If the databse you are converting to is just in development, I would create a backup of the Access database and load the data from there to test the data loading process and to get the data in so you can do the application development. Then when it is time to do the real load, you just close down the real database to users and use it to load from. If you are trying to keep both in synch wile you develop, well I wouldn't do that but if you must, make a nightly backup of the file and load first thing in the morning using your process.
You may want to look at investing in a tool like SQL Data Compare.
I believe it has support for access databases too, and you can download a trial.
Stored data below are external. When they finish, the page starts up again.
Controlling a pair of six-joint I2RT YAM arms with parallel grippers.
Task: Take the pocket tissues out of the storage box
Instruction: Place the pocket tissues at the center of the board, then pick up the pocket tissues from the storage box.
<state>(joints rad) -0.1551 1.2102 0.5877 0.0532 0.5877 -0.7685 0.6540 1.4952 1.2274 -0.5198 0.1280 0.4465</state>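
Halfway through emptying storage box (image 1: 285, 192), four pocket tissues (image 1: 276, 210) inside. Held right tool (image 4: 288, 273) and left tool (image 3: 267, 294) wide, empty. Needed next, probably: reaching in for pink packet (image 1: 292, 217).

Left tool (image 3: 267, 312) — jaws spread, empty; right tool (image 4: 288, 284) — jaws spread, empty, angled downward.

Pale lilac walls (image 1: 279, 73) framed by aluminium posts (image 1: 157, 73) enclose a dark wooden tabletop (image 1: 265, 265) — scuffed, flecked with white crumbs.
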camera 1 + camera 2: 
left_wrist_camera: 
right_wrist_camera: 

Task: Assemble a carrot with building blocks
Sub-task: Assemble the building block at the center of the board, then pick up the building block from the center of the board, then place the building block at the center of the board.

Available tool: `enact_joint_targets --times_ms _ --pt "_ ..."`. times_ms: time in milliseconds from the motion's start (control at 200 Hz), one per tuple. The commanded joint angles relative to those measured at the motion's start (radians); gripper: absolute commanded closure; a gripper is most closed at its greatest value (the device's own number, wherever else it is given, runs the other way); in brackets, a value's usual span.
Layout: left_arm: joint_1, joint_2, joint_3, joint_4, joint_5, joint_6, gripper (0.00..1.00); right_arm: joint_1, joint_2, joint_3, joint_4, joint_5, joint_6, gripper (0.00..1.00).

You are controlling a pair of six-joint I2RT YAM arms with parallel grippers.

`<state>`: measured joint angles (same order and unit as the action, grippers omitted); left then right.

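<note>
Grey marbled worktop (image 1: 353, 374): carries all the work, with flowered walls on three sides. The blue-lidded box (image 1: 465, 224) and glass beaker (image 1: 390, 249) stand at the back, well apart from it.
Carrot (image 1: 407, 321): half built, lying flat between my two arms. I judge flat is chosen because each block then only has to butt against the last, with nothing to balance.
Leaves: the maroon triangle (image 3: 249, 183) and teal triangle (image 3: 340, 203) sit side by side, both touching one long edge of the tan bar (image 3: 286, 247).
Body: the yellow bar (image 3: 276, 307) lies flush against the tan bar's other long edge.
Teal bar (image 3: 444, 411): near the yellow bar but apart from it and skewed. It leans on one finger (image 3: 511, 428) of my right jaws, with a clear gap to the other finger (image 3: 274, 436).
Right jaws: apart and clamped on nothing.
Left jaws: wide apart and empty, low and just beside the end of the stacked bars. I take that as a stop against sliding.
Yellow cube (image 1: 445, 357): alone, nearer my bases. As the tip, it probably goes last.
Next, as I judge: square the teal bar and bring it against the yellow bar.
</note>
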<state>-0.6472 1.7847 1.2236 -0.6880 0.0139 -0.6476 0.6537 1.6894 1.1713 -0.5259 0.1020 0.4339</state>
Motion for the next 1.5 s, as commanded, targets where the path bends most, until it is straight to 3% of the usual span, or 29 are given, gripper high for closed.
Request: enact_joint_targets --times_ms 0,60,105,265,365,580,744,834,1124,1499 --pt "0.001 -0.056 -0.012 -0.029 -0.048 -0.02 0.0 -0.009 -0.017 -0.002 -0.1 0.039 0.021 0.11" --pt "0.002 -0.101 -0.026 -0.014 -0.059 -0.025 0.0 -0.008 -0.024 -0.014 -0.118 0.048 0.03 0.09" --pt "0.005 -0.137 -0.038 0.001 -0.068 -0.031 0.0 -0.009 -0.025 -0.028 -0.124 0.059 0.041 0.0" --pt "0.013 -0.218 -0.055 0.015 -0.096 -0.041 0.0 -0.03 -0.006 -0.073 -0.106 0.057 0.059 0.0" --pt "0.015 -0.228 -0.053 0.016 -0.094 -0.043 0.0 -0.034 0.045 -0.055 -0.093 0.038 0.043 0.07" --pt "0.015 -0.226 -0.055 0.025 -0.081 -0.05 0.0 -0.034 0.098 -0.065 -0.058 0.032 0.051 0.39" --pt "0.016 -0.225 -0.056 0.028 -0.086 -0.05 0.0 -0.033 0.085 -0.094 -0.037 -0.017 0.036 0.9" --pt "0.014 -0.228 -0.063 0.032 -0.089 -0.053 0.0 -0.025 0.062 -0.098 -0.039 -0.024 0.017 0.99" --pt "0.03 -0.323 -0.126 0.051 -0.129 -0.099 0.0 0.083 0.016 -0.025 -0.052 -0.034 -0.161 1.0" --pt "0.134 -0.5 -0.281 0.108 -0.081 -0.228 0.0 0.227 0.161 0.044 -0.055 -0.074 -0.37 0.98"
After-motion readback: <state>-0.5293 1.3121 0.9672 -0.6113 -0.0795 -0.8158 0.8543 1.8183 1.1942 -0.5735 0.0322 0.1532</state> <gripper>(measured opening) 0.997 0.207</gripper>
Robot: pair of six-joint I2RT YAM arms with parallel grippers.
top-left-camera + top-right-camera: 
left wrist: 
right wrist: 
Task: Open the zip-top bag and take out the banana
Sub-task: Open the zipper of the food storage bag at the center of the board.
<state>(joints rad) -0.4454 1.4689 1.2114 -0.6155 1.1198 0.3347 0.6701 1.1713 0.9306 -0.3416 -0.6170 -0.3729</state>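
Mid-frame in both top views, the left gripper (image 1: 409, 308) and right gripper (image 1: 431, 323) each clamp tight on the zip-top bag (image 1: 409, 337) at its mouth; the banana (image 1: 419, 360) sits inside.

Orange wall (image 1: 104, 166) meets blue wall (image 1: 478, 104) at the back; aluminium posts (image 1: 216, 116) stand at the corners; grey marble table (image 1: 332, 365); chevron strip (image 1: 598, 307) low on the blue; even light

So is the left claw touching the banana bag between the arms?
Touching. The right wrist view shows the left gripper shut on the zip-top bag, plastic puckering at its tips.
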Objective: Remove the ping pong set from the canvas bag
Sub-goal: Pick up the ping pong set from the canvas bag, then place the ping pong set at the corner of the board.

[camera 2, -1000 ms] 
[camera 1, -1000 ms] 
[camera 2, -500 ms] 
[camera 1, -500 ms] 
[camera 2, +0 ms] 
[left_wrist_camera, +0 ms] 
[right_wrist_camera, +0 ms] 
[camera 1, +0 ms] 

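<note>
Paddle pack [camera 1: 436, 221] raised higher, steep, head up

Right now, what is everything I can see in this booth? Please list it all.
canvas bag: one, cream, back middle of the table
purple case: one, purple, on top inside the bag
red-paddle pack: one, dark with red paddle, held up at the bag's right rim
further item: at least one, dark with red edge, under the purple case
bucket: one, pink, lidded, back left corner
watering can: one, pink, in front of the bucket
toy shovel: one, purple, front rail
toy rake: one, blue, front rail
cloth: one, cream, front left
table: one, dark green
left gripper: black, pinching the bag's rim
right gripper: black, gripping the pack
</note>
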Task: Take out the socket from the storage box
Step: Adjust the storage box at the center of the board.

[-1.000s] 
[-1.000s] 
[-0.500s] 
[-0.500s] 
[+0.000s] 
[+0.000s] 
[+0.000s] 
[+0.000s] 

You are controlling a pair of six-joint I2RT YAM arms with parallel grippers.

I you are happy with you C# code, but it fails because of the constraints in your destination database you temporarily can disable them and then enable after you copy the whole lot.
I am assuming that your destination database is brand new DB with no data, and not used by anyone when the transfer happens
It sounds like you have two problems:
You're migrating data from one database to another.
You're changing your schema.
Doing either of these things is tricky if you are trying to migrate the data while people are using the data.
The simplest approach is to migrate the data based on a static copy of the data, and also to queue updates to that data from the moment you captured the static copy. I don't know how easy this is in Access, but in SQLServer or Oracle you can use the redo logs for this or a manual solution using triggers. The poor-man's way of doing this is to make triggers for all the relevant tables that log the primary key of the records that have changed. Then after the old database is shut off you can iterate over those keys and get those records from the old database and put them into the new database. Just copy the whole record; if the record was deleted then delete it from the new database.
Your problem is compounded by the fact that you can't simply copy the data, you have to transform it. This means you probably have to shut down both databases and re-migrate the records based on the change list. It will take a lot of planning to ensure you get things right and I'd recommend writing a testing script that can validate that the resulting data is correct.
Also I'd ensure that the code for the migration runs inside one of the databases if possible. Otherwise you are copying the data twice and this will significantly harm the performance.